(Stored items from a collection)
--- START ---

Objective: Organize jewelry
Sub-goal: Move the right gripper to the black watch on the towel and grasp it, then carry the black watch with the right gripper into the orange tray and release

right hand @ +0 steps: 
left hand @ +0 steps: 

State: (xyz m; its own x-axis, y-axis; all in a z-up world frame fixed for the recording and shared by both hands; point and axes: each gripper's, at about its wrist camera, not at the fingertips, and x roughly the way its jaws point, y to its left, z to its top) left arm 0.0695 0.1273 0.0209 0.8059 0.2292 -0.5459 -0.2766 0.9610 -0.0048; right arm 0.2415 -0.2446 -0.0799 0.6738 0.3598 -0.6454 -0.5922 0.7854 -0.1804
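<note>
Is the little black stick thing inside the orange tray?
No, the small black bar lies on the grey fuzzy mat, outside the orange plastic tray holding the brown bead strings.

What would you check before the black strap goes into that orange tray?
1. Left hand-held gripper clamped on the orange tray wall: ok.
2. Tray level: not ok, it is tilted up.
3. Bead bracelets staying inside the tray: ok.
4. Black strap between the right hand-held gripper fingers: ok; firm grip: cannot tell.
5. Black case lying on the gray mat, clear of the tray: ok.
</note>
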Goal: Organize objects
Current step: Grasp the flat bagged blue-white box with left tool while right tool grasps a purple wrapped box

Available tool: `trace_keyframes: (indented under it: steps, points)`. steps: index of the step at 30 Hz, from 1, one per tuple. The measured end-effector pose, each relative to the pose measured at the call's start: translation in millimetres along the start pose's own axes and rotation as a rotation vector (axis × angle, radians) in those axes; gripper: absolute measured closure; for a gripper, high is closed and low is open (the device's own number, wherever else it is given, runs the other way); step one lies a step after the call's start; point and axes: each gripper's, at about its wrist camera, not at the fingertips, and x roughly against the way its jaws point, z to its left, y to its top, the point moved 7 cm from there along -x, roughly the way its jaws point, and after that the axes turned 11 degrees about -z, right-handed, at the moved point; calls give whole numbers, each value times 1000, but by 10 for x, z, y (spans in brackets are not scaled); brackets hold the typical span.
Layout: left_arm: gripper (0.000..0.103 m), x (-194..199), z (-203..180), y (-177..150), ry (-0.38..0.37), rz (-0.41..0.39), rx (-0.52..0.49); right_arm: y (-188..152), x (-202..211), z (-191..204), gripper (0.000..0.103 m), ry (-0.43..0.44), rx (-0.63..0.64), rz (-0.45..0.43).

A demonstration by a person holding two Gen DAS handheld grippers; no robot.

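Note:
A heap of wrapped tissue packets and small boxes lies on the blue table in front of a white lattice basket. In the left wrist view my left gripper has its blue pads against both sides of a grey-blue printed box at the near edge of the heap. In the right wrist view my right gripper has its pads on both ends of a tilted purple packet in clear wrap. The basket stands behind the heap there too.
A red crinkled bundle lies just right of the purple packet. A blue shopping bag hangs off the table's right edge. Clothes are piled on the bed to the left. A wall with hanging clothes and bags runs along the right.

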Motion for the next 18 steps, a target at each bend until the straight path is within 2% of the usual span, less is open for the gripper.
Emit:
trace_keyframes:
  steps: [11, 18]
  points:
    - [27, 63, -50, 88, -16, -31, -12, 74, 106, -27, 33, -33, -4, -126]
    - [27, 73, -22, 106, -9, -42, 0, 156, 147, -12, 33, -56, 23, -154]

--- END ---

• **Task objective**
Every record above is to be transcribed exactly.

• **Exercise result**
Objective: Organize jewelry
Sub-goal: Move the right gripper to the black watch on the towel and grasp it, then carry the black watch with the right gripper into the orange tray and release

right hand @ +0 steps: 
left hand @ +0 steps: 

State: (xyz m; its own x-axis, y-axis; all in a z-up world frame fixed for the recording and shared by both hands; point and axes: each gripper's, at about its wrist camera, not at the fingertips, and x roughly the way its jaws point, y to its left, z to its top) left arm 0.0695 0.1273 0.0209 0.8059 0.2292 -0.5459 -0.2766 0.9610 -0.0048; right arm 0.2415 -0.2446 -0.0799 0.6738 0.3598 -0.6454 -0.5922 0.7854 -0.1804
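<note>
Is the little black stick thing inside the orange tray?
No, the small black bar lies on the grey fuzzy mat, outside the orange plastic tray holding the brown bead strings.

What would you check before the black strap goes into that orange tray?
1. Left hand-held gripper clamped on the orange tray wall: ok.
2. Tray level: not ok, it is tilted up.
3. Bead bracelets staying inside the tray: ok.
4. Black strap between the right hand-held gripper fingers: ok; firm grip: cannot tell.
5. Black case lying on the gray mat, clear of the tray: ok.
</note>
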Goal: Organize objects
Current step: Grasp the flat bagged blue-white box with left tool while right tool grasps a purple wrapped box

Available tool: `trace_keyframes: (indented under it: steps, points)`. steps: index of the step at 30 Hz, from 1, one per tuple. The measured end-effector pose, each relative to the pose measured at the call's start: translation in millimetres along the start pose's own axes and rotation as a rotation vector (axis × angle, radians) in those axes; gripper: absolute measured closure; for a gripper, high is closed and low is open (the device's own number, wherever else it is given, runs the other way); step one lies a step after the call's start; point and axes: each gripper's, at about its wrist camera, not at the fingertips, and x roughly against the way its jaws point, z to its left, y to its top, the point moved 7 cm from there along -x, roughly the way its jaws point, and after that the axes turned 11 degrees about -z, right-handed, at the moved point; calls give whole numbers, each value times 1000, but by 10 for x, z, y (spans in brackets are not scaled); brackets hold the typical span.
Layout: left_arm: gripper (0.000..0.103 m), x (-194..199), z (-203..180), y (-177..150), ry (-0.38..0.37), rz (-0.41..0.39), rx (-0.52..0.49); right_arm: y (-188..152), x (-202..211), z (-191..204), gripper (0.000..0.103 m), ry (-0.43..0.44), rx (-0.63..0.64), rz (-0.45..0.43).

A demonstration by a person holding two Gen DAS handheld grippers; no robot.

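Note:
A heap of wrapped tissue packets and small boxes lies on the blue table in front of a white lattice basket. In the left wrist view my left gripper has its blue pads against both sides of a grey-blue printed box at the near edge of the heap. In the right wrist view my right gripper has its pads on both ends of a tilted purple packet in clear wrap. The basket stands behind the heap there too.
A red crinkled bundle lies just right of the purple packet. A blue shopping bag hangs off the table's right edge. Clothes are piled on the bed to the left. A wall with hanging clothes and bags runs along the right.
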
Motion for the next 18 steps, a target at each bend until the straight path is within 2% of the usual span, less is open for the gripper.
Emit:
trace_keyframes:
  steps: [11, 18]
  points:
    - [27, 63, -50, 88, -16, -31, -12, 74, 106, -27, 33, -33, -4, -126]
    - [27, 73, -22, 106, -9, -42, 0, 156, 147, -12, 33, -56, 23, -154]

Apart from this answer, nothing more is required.